Our study showed that types of anesthesia had been found significantly associated with the prevalence of postoperative thirst. Patients who received general anesthesia have more likelihood of postoperative thirst than those who take regional anesthesia. Our finding was supported by studies done in India and Brazil [2, 19]. Our study was supported by another study done in Taiwan which stated that general anesthesia was an independent significant risk factor for the likelihood of postoperative thirst [3].literatures justify the association might be due to the effect of the various anesthetic drugs, intubation, and a prolonged NPO time for general anesthesia subjects [19]. These factors contribute to the occurrence of biochemical and hormonal reactions, thus triggering thirst [17]. Concerning the length of anesthesia and surgical procedure, there was no significant association between prevalence of thirst and length of the procedure, type of procedure as well as length of anesthesia.

The result of the present study also showed that body temperature had a significant association with the prevalence of postoperative thirst. Hyperthermia (> 37.5 °C) had more likely to cause thirst in postoperative patients than body temperature less than 37.5 °C. This could be due to explained by that hyperthermia increase metabolism which in turn increase thirst. This sensitizes neurons responsible for integrating temperature and water balance sensations [23].

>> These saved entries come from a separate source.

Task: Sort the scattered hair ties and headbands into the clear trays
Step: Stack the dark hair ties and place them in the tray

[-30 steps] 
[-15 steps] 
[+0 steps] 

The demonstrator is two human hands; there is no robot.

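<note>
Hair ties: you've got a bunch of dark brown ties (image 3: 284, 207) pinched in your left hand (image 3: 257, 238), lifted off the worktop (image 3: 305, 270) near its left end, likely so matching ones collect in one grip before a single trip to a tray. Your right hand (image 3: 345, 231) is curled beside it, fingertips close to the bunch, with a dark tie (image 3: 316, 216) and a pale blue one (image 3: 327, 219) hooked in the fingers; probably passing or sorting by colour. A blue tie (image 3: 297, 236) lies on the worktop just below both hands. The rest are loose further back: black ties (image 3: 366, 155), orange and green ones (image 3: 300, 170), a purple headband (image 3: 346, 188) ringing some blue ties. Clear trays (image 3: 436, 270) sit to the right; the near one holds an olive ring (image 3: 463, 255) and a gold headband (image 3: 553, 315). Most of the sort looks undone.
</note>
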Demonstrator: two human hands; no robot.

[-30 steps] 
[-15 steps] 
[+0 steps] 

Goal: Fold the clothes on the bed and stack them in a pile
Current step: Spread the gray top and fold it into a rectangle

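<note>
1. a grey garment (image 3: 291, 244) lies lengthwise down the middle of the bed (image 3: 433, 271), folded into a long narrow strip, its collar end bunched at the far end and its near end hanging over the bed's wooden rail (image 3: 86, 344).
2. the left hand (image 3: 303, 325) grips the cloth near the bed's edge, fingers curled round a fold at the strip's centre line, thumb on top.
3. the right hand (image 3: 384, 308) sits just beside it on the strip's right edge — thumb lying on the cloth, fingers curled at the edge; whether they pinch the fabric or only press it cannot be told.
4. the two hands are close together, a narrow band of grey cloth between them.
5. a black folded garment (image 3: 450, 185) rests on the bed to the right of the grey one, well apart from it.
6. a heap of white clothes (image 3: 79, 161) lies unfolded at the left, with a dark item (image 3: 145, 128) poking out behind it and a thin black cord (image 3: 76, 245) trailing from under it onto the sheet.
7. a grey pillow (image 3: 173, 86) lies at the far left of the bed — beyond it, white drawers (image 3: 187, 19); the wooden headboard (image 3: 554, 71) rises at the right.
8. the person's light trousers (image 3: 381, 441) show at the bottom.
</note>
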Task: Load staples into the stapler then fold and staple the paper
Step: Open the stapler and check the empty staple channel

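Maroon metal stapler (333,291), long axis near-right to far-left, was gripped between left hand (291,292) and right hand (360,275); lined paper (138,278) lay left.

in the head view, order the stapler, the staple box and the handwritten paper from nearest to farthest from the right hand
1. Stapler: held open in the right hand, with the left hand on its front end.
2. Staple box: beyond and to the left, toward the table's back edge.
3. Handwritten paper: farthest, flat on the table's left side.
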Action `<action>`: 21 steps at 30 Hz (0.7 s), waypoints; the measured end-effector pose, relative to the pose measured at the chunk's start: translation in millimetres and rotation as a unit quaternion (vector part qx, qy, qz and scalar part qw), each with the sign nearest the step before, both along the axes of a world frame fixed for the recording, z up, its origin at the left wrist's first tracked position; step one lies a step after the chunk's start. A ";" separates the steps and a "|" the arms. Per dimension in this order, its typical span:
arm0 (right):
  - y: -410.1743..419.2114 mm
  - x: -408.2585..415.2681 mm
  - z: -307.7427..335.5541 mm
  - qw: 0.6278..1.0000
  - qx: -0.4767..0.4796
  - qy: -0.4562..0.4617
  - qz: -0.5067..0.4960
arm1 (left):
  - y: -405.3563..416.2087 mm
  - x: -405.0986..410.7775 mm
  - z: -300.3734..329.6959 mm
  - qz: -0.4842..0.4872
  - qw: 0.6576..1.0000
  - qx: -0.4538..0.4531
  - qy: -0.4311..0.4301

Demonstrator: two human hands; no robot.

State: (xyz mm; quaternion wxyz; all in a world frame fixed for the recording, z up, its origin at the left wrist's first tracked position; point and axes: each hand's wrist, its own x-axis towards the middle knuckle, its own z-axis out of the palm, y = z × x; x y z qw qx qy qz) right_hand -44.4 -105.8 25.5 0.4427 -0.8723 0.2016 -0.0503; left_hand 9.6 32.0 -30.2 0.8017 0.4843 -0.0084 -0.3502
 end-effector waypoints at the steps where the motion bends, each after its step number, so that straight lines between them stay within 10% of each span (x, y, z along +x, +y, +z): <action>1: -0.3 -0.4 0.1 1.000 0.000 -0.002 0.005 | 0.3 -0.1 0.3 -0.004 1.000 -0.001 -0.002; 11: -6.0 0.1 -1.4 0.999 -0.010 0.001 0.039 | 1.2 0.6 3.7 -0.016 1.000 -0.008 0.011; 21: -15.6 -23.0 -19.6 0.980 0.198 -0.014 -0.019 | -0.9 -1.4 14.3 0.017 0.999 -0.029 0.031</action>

The study done in Taiwan found that low room temperature was protective for the prevalence of thirst, similarly our study showed that low room temperature < 20 °C was a protective factor for the prevalence of thirst in comparison with room temperature ≥ 20 °C [3]. This could be due to a diminished thirst response in cold weather, which occurs when human blood vessels constrict to prevent blood from flowing easily to the extremities when the environment is cold pulling more blood to its core, the body can conserve heat [24].

Conclusion

The prevalence of postoperative thirst is high in University of Gondar comprehensive specialized hospital. Body temperature > 37.5 °C, NPO time > 15 h, fluid preloading < 20 ml/kg, and general anesthesia associated significantly with prevalence postoperative thirst.

Limitation of the study

The limitation of the present study was it includes only one institution and it was conducted at small sample size.

Recommendations

We recommend keeping the patients’ body temperature in the normal range and preloading with adequate fluid (20 ml/kg). Furthermore, we advise against a prolonged NPO times. We also recommend to scholars to conduct high-level, multi-center ongoing research as postoperative thirst is a very common problem with a lot to discover.